*Task to complete:* Find each line in the records below that contains the word "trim", and copy it out.

*Dataset:*
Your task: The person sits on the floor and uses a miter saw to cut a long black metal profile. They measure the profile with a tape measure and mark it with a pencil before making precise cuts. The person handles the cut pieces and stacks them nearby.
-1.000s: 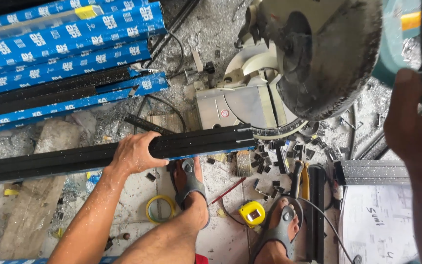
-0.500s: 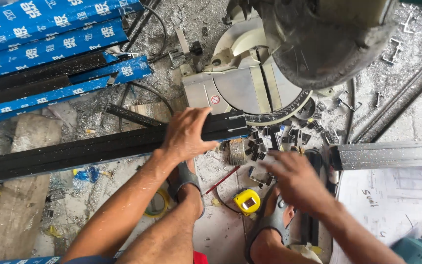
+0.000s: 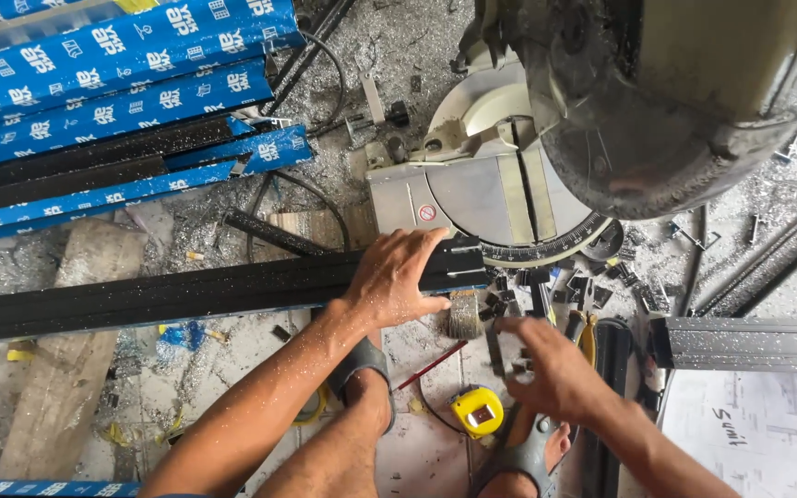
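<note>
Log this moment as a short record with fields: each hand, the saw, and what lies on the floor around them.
left hand: pressed flat on the long black metal bar, near its end at the saw
right hand: lower, fingers around a small dark offcut; grip not fully clear
saw: round table with angle scale, big blade guard above
floor items: yellow tape measure, red pencil, brush, many small black offcuts
left side: blue-wrapped bars
right side: grey metal bar, paper drawing
</note>
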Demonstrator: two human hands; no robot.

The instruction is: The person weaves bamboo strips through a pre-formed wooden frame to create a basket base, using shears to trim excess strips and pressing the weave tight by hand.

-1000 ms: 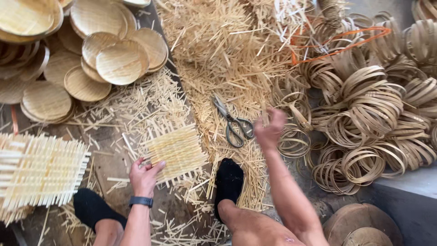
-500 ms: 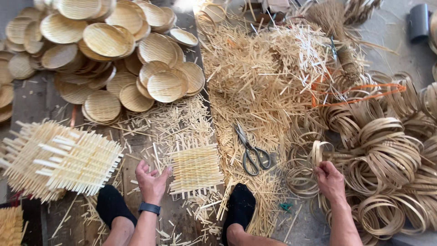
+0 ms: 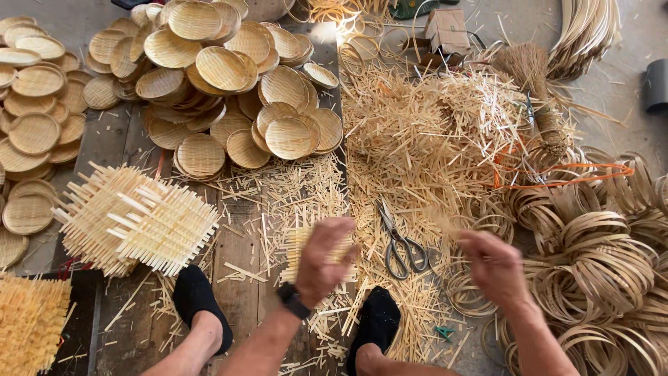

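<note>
My left hand (image 3: 321, 259) is raised with fingers curled over the small woven bamboo mat (image 3: 313, 252) between my feet — too blurred to tell whether it grips it. My right hand (image 3: 492, 268) hovers half-open and seemingly empty, though blurred — just right of the scissors (image 3: 398, 240), beside the coiled bamboo hoops (image 3: 598, 257). Round woven trays (image 3: 223, 69) are heaped farther back, left of the loose splint pile (image 3: 431, 132).

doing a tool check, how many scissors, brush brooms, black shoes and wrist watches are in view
steel scissors: 1
brown straw brush broom: 1
black slip-on shoes: 2
black wrist watch: 1
total: 5
</note>
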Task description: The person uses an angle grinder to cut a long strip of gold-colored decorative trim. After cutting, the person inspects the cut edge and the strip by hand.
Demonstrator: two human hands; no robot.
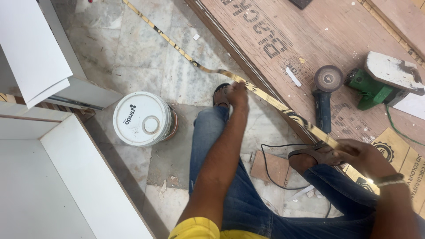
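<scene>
A long thin yellow strip with dark printing [270,98] runs from the top left across the marble floor to the lower right. My left hand [237,94] pinches it near my sandalled left foot. At the strip's near end my right hand [361,156] grips it, beside my right foot; a dark band sits on that wrist. I wear blue jeans and a yellow shirt. The strip is held off the floor between both hands.
A white lidded bucket [142,118] stands left of my leg. White cabinet panels [53,177] fill the left side. On a brown plywood sheet [283,40] lie an angle grinder [325,95] and a green power tool [380,84]. A black cable [270,168] loops by my right foot.
</scene>
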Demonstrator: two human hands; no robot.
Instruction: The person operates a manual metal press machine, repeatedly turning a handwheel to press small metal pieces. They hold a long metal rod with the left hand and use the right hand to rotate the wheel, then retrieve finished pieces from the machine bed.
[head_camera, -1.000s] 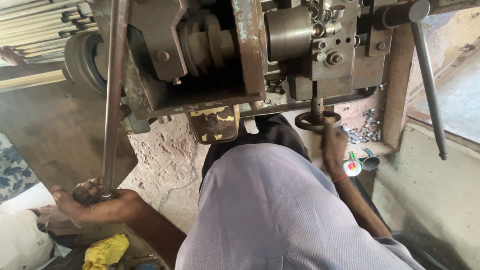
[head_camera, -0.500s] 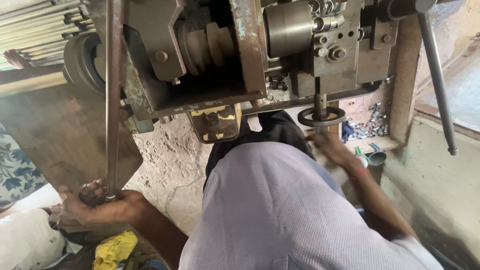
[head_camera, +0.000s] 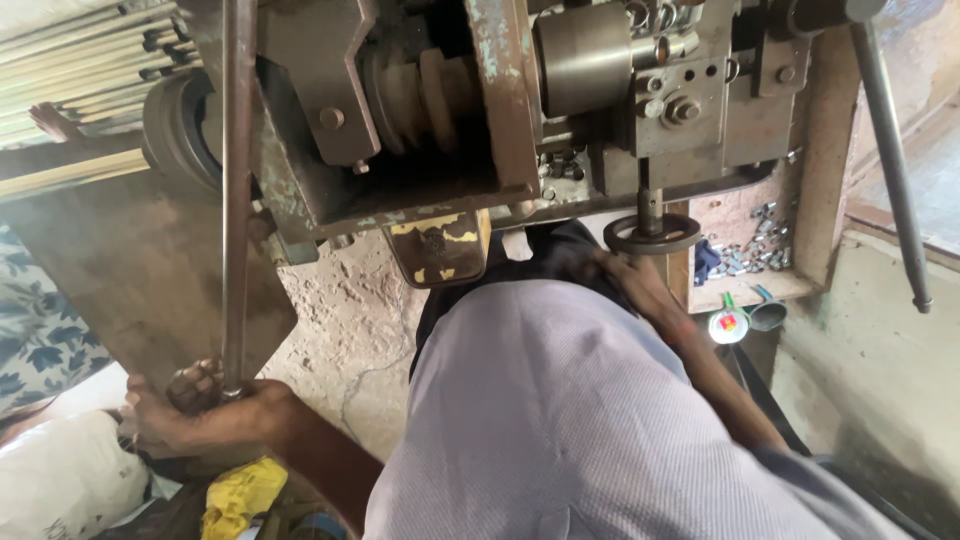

*Result:*
The instruction is: The person weaves bamboo strips through a pre-formed wooden frame to create a basket base, using shears to trim excess strips and pressing the weave tight by hand.
Task description: The person uses an angle grinder to cut a long strip of gold-colored decorative trim. After cutting, the person inspects the cut edge and the strip by hand.

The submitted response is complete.